Another close fishing and shooting companion on the east coast was M. Rajavorathiam, the sub-postmaster of Komari and known throughout the area as “Raju”. I learnt a great deal from him of wild boar shooting in the east coast areas, and fishing at Komari Kalapu. Last but not the least of my mentors was Peter Jayawardena, who retired as Game Ranger at Lahugala in the Eastern Province, whose knowledge of the east coast estuaries, particularly from Sinnamuttuvaram down to Kumana, was unparalleled. Peter was also a close friend of Lionel Gooneratne, and what I learned from these giants, both by discussions and by the camping trips we made together, could not have been gathered anywhere else.

At the outset, it must be explained that at any estuary mouth, the fishing is best within the first hour or so of the change of the tide, and at the time of slack water (mandiya) just before the change of the tide. At some estuaries fishing is most productive on the incoming tide and at others on the outgoing, and it is difficult to say which is the case until one tries a particular estuary. Generally however, both changes of tide at the early stage produce fish, and the fishing is much better during the evening tide change towards dusk. It must also be mentioned that fishing is best about three or four days before the full moon, when the tidal flows governed by the waxing moon are strong. Additionally, ,the moonlight in the water eliminates the luminous effects of the sea plankton (called kabba in Sinhala), which otherwise has a tendency to scare off any predatory fish that is tempted to attack the artificial bait that is cast and retrieved by the angler. The kabba makes the retrieved artificial bait look like a miniature comet and no fish would go near it.

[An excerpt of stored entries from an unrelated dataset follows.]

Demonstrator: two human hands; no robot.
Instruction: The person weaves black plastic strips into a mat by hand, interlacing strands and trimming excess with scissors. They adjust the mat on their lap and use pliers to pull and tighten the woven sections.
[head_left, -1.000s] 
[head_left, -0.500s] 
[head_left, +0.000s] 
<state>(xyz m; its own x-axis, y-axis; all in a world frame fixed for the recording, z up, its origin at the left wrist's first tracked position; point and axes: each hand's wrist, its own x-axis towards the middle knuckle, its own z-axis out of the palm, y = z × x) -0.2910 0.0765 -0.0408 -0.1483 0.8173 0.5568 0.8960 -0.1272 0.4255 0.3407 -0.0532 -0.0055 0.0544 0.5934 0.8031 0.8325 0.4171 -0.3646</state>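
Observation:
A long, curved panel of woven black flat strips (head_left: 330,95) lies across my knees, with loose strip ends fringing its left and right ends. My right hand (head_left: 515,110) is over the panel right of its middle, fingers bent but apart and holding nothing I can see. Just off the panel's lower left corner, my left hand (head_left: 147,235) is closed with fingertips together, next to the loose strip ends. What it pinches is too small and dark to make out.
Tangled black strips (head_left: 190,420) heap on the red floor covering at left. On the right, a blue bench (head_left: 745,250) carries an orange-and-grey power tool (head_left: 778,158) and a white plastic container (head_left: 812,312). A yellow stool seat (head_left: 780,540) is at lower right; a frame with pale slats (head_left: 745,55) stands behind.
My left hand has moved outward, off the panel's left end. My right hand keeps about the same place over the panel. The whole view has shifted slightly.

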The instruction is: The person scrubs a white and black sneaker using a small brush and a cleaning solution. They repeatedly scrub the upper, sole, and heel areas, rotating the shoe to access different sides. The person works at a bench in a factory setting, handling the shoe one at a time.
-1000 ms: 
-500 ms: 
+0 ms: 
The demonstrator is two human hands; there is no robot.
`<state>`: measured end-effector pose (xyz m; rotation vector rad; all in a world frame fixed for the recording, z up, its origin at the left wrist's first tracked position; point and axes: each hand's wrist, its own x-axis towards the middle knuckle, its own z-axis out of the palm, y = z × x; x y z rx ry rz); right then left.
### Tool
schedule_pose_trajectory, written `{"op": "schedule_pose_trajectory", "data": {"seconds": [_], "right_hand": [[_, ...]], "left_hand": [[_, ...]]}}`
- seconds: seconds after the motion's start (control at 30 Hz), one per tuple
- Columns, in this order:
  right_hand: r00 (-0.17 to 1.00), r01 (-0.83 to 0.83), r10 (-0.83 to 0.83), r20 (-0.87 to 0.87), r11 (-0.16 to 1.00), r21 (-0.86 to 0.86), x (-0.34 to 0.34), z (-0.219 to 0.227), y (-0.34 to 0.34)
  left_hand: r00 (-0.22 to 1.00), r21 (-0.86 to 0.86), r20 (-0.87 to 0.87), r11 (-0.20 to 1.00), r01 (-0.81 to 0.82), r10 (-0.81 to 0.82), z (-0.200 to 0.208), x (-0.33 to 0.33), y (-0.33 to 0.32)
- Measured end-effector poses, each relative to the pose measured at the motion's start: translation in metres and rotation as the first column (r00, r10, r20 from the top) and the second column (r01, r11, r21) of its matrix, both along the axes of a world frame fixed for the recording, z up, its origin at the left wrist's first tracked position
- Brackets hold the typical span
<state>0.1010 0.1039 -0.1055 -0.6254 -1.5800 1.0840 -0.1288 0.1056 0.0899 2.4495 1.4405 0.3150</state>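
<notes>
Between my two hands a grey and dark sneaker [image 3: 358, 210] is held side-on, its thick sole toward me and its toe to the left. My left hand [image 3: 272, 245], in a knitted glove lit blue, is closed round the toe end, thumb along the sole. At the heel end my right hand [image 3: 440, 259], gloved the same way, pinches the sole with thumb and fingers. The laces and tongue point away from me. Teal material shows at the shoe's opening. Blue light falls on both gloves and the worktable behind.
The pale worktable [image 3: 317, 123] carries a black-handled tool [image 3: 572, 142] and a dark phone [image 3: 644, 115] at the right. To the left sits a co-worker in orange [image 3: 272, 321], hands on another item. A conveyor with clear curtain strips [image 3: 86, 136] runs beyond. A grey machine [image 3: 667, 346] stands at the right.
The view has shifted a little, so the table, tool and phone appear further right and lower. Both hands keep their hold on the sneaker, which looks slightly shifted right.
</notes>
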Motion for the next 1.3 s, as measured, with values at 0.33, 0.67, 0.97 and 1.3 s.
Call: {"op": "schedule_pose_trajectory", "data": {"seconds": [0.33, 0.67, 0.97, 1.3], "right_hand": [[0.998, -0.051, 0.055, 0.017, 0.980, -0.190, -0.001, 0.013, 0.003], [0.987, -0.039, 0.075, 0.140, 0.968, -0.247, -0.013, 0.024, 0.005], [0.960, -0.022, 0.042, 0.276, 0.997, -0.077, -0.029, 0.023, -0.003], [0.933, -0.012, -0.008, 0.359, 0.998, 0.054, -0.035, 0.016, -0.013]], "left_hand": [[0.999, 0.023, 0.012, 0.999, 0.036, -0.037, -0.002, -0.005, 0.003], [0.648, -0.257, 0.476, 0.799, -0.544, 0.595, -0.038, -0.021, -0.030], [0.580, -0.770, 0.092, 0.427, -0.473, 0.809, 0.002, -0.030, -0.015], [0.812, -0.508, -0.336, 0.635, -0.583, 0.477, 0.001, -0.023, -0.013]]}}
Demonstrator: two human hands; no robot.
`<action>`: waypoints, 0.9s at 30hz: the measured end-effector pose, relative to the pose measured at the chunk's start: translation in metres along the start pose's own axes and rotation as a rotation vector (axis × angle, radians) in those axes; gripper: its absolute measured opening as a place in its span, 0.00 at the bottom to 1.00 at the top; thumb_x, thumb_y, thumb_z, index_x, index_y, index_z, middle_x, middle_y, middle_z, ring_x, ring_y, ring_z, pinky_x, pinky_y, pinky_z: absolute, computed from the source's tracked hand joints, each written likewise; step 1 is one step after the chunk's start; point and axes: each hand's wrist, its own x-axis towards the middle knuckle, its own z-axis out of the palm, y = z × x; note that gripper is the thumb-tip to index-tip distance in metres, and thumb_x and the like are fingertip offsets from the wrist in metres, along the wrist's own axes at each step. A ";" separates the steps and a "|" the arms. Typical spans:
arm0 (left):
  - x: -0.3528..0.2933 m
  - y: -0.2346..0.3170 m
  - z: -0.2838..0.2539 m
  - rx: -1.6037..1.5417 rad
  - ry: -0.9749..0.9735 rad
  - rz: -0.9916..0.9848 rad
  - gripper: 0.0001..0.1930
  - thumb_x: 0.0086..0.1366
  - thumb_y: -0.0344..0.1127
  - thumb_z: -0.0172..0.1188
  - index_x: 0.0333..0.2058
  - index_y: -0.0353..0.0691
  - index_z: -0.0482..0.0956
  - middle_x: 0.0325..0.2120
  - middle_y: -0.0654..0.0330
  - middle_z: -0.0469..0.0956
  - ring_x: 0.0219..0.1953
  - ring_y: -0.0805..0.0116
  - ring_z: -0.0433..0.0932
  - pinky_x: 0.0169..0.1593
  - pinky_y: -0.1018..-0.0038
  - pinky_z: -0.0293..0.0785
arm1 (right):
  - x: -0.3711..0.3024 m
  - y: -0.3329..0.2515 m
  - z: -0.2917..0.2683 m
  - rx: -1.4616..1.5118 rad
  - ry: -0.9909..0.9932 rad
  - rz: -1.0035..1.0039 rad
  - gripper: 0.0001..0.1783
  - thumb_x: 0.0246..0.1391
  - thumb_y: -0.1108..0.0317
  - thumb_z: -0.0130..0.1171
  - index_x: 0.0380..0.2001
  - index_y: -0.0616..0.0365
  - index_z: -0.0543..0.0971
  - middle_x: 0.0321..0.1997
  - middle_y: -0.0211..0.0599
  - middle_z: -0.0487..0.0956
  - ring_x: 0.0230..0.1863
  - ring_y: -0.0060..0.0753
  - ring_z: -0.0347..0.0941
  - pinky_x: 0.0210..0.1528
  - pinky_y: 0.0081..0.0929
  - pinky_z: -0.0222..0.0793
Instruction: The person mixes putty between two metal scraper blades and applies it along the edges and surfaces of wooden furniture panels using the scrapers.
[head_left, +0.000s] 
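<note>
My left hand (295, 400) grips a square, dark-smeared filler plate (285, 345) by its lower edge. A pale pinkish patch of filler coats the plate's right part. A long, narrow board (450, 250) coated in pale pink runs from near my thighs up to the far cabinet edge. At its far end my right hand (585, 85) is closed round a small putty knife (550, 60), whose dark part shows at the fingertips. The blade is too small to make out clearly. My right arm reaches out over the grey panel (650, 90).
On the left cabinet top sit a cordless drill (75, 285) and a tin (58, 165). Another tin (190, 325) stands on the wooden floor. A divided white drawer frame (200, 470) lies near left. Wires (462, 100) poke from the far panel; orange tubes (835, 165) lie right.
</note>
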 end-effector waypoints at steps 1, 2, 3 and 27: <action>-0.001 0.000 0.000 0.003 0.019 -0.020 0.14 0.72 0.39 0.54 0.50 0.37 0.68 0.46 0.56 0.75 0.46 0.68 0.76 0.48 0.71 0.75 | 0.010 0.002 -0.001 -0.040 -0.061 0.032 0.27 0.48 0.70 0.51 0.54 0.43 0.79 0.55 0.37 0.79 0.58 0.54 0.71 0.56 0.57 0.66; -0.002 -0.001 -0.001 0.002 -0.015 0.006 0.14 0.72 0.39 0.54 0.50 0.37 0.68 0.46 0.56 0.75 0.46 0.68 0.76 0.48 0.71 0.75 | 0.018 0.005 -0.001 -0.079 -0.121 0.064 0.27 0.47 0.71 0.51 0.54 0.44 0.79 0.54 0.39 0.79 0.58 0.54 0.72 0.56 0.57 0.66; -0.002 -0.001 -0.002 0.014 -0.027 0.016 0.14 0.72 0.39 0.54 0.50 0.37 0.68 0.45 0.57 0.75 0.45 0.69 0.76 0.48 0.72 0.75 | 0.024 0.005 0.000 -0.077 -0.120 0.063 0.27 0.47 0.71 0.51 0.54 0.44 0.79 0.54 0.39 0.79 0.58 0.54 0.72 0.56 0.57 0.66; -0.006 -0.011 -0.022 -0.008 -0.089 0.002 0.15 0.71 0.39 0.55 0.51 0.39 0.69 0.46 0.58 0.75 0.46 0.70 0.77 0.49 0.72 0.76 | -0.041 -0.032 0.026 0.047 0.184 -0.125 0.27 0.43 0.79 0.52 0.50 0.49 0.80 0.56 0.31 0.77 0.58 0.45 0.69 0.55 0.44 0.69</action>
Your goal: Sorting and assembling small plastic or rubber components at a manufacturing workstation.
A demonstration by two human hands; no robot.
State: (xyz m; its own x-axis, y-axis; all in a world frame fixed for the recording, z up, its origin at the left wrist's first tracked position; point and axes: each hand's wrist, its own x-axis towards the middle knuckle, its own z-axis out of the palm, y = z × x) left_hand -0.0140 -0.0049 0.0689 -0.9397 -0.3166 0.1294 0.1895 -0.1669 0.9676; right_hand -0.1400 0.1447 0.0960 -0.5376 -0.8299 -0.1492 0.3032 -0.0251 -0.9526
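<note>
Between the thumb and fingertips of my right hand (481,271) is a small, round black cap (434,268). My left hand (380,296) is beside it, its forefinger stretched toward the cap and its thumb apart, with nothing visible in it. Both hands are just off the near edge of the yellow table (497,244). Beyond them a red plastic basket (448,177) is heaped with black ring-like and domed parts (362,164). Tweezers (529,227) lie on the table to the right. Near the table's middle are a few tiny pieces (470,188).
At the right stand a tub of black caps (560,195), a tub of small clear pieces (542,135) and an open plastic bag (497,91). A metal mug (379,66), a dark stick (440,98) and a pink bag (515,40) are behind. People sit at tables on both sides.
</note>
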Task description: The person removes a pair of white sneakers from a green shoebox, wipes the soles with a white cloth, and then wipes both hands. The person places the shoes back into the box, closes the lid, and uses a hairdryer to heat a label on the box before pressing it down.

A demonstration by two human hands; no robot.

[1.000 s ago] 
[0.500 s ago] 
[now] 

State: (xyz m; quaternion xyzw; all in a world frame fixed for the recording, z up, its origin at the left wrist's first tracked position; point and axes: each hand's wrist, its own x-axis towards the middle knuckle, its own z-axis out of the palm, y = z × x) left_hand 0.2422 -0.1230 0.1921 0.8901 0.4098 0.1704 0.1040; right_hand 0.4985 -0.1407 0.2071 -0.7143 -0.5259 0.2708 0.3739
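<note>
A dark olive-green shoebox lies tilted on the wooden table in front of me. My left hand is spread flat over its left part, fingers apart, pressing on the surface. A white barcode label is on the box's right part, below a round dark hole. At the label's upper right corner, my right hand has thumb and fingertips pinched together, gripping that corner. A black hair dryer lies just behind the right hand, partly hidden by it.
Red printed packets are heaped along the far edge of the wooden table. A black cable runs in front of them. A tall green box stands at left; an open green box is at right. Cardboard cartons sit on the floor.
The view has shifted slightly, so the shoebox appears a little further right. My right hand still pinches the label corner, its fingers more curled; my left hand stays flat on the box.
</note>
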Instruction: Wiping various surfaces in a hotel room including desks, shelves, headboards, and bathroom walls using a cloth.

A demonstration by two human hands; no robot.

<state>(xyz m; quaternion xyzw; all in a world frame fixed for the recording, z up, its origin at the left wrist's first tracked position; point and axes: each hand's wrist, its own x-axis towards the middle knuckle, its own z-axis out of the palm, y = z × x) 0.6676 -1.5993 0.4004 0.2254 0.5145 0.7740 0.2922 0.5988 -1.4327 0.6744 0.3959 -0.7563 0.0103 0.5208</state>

A tide change takes place approximately every five hours 55 minutes each day with about a 10 minute period of slack water between tidal changes. The outgoing tide, where the river or lagoon water flows strongly out to sea (ba dhiya) is followed by an approximately 10 to 15 minute spell of slack water (mandiya) where it is neither flowing out nor flowing in. Then follows the five hour 55 minutes of incoming tide when the sea water flows into the river or lagoon (vada dhiya). Each day the tide changes about one hour later than the previous day, governed by the rising of the moon, which takes place an hour later each day. My most extensive east coast fishing and shooting experiences were at Nayaru, south of Mullaitivu where I camped for a continuous spell of about three months from around March 1961. I was looked after like a member of his family by Manuel Silva (Vedamahataya), who built a small wadiya for me to live in. I used to visit Nayaru subsequently as well, at regular intervals.

My next most intimate knowledge of east coast estuaries was of Yan Oya. I have camped there every year in March or April from about 1965 till the 1980s, when conditions in the east became unsettled; and at Kumana and Komari again, where I camped regularly till the 1980s. The incidents recounted hereafter relate to both fishing and shooting, and also contain bits of local history gleaned from my outdoor friends.

 

Nayaru

Dealing with Nayaru first, in the early days I used not only to fish at the estuary mouth, but frequently joined Manuel Silva and his two stalwart sons, Philip and Joseph when they went out to sea in their big sea-going outrigger sailing canoe, a ruwal oruwa to do their daily fishing (rakshava, as they termed it) by hand-lining. Manuel’s family were purist hook-and-hand-line fishermen. They moored their boat out at sea, sometimes as far as five to 10 miles from the shore, over submerged rocks, mud flats and old wrecks, catching fish by hand-lines on baited hooks. They never used nets, saying they caught water- logged and decomposing fish.

When shoals of seer moved in, they ran with trolling lines cast out either with dead baits or the few artificial baits they had, which I had given them. It may be mentioned that artificial baits were virtually unknown to the professional fisherman at Nayaru in the early 1960s.

We had interesting encounters with denizens of the deep on these trips. On a run south of Nayaru towards Kokillai, we passed through a large colony of what must have been close to a hundred sea snakes, banded with yellow and black rings round their bodies and with vertically compressed tails. I subsequently heard that sea snakes gather in swarms during the breeding season.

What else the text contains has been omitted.